I just had the pleasure of a six-week sojourn in Mexico, my first such massive vacation in about 20 years. But it wasn't all fun and games - I was also there to make acquisitions for my Herb Museum in Vancouver.
Sadly, the cannabis culture in Mexico is still highly underdeveloped, suffering from a ubiquitous stigma and repressive police culture in most places. The tourist town - Valle De Bravo, on the shores of Lake Avándaro - that I was situated near had no head shop or hemp store. It only had a single pot-leaf graffiti that was mostly painted over. The only evidence of any cannabis culture I came across in my travels was in Cordoba - a head shop with a few t-shirts, some pot-leaf earrings and rolling papers, a few pipes and a tiny, pathetic bong. It was really a crystal/saint/UFO/incense shop with a few cannabis-related items thrown in.
The marijuana in Mexico wasn't anything to write home about either. It was dark green with no visible trichomes to speak of, spindly, with the smell of lawn trimmings and a taste ranging from hay to dirt. Every toke I took made me feel lucky to live in Vancouver. We cut it with damiana to make it taste better.
Speaking of damiana (Turnera diffusa), I did manage to get my hands on some tea and a few bottles of damiana liquor. If you don't know about damiana, it's a herb that boosts testosterone. The dried herb mixes well with cannabis, and has a sweet taste to it. The liquor is delicious, and makes everything "just swell" in both men and women. It's like nature's mild Viagra, with no blue-tinted vision or hospital-visit precipitating erections. It comes in a beautiful bottle in the shape of a naked, pregnant lady. The liquor is given by mothers-in-law to their daughters-in-law on their wedding nights, as the story goes, to help with the creation of grandchildren. The museum has several 100-year-old damiana bottles in the aphrodisiacs section; this herb has been popular for a while.
The second item I brought back for the museum was a "molinillo," a special wooden whisk for making Mexican hot chocolate. It's simple: Heat milk to a near-boil, then take shavings from a block of solid chalking chocolate and whisk them up into a frothy, heavenly beverage. The chocolate section of the museum was in desperate need of more artifacts, having only an old tin and some chocolate-coated pharmaceuticals.
I found a peyote-related artifact as well.
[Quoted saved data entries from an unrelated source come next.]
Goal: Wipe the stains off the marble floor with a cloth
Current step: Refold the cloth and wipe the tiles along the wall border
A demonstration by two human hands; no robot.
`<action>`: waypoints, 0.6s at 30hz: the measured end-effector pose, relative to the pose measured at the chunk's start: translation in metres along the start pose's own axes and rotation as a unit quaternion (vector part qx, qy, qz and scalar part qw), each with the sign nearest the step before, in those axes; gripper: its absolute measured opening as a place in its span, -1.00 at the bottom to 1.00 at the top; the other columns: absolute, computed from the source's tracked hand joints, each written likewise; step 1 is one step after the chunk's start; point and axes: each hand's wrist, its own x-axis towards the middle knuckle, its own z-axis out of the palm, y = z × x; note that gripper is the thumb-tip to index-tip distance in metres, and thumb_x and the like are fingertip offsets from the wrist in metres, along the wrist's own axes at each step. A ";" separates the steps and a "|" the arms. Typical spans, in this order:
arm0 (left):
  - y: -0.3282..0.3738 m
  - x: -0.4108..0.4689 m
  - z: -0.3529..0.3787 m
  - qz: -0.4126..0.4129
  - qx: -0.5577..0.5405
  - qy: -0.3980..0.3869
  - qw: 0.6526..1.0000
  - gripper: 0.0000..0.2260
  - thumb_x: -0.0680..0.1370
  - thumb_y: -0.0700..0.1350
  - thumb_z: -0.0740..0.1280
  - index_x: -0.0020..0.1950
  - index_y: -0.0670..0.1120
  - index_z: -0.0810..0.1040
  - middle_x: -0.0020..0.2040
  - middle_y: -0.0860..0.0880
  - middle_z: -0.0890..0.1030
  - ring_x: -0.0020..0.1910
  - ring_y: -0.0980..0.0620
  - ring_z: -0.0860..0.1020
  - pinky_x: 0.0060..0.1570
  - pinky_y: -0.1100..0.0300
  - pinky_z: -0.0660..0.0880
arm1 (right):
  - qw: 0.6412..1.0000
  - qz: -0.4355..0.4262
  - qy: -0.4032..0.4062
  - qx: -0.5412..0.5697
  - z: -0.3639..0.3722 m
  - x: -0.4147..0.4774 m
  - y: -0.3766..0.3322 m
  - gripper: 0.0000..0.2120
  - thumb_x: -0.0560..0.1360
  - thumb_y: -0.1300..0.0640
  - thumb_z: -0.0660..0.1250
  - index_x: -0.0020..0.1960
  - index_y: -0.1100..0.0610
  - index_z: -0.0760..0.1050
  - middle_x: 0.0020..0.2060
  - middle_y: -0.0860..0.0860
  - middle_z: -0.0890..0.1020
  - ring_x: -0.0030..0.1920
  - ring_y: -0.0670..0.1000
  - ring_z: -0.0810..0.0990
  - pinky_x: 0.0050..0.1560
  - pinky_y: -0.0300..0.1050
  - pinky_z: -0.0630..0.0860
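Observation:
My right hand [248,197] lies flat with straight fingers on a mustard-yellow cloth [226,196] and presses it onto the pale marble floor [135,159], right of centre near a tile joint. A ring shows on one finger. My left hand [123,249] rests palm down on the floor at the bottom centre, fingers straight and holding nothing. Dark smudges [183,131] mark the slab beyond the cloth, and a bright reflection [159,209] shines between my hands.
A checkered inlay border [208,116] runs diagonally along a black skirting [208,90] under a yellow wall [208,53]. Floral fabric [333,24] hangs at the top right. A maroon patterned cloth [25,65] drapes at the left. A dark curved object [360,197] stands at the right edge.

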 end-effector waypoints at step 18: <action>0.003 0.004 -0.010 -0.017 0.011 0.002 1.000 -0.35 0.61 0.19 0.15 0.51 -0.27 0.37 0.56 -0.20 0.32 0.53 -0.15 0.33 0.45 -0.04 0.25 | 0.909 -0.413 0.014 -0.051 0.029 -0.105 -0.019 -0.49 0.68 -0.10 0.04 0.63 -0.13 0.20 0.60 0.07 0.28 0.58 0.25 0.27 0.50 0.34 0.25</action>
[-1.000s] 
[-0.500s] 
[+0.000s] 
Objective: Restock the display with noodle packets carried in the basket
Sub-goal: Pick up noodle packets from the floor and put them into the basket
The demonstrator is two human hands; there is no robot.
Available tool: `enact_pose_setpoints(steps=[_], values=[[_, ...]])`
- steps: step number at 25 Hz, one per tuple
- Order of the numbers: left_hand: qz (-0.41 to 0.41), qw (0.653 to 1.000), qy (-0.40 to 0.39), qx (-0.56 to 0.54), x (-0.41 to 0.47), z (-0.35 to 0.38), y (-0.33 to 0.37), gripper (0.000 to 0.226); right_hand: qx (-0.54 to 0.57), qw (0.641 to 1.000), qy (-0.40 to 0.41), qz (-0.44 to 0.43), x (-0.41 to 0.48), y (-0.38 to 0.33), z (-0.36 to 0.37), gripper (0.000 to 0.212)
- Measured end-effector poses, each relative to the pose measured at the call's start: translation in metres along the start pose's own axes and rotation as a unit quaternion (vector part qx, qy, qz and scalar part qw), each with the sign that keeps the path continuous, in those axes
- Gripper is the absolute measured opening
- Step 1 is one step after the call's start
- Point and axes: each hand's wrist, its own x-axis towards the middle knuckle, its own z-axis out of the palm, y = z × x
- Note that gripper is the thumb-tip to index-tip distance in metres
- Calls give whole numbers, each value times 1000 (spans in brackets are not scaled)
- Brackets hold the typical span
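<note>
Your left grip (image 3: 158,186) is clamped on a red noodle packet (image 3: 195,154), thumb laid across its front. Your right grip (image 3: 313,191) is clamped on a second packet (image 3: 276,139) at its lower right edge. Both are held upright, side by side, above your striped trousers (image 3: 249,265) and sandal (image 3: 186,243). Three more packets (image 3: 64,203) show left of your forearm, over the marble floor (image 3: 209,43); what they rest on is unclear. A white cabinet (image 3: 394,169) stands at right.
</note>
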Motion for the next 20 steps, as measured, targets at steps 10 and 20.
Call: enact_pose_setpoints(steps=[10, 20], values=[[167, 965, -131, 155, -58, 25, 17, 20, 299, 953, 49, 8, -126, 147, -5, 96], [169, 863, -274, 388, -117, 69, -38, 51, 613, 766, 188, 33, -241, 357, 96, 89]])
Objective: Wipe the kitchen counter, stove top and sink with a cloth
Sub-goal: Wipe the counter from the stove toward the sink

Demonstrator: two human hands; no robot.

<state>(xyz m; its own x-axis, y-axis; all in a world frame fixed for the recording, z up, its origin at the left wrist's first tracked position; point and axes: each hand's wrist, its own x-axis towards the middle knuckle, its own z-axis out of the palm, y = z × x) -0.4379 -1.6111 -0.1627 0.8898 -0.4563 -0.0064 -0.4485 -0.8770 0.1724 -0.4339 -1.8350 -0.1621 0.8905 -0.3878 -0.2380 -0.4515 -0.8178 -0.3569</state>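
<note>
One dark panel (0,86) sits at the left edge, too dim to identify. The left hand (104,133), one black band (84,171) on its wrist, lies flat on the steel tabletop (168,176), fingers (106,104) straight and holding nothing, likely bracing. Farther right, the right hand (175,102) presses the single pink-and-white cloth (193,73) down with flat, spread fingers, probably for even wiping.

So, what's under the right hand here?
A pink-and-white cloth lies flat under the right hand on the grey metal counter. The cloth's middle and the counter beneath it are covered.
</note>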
It's a ceramic diorama of a shaman in the desert surrounded by various cacti, including peyote buttons, made most likely in the '90s. I took it to a sculptor in Vancouver who agreed to do the necessary repairs to some of the cacti and the shaman's feather hat, which had pieces broken off over the years. Aside from a first edition of Huxley's Doors of Perception, the museum has exactly zero peyote-related artifacts so I'm very excited about this particular exhibit.
I didn't come across any ayahuasca artifacts, but did visit an ayahuasca retreat, complete with a ceremonial brick hut and six washrooms, so you wouldn't have to wait in line to "purge." Check out our ayahuasca whistle in the museum.
I had a chance to visit the massive Sonora marketplace in Mexico City, famous for it's herbal medicine merchandise. While unsuccessfully searching for damiana seeds, I did come across and obtain a small statue of Maximon - a Mayan god who has been transformed into the outlaw Catholic saint of gamblers and drunkards, offering aid "in matters of love, health, and money."
Finally, I did manage to pick up a couple of books about the drug war in Mexico. According to Wikipedia, it's resulted in 100,000 deaths, due to the fight over the possible $50 billion black market revenue stream. Drug prohibition is criticized openly in documentaries such as the recent Hecho En Mexico; I managed to pick up a copy at one of the many pirate video outlets on every street.
Still, blame continues to be placed squarely on the Latin American cartels, as is evidenced by the vast number of books, documentaries and made-for-TV-docudramas available in Mexico focused on Pablo Escobar. Overlooked is the role of the CIA as Escobar's biggest customer (dwarfing their suppliers many times over), outlined in books I had brought with me to read, such as Defrauding America by Rodney Stich, which, on page 313, outlines how the CIA called the meeting in late 1981 that first formed the Medellin cartel together in order to make CIA smuggling operations run more smoothly. Or how about page 65 of The Conspirators by Iran Contra insider Al Martin, which describes how Oliver North created a smuggling operation that flew 50,000 kilos of cocaine into the U.S. every month - single-handedly bringing the price per kilo down from $30,000 to $15,000 between 1985 and 1986? Such facts have yet to make it into the mass media or collective consciousness of Mexico, the United States or Canada.
If such facts became common knowledge, who knows how fast drug policy would be transformed from one that benefits elites at the expense of the people, to one that benefits the people at the expense of elites. I'm hopeful that, as the world learns about each and every herb, their proper use, the black market harms, and the corruption and waste that go hand in hand with every drug prohibition, sometime in the near future the truth will win out, and all drugs will be legal, regulated and used to maximum benefit.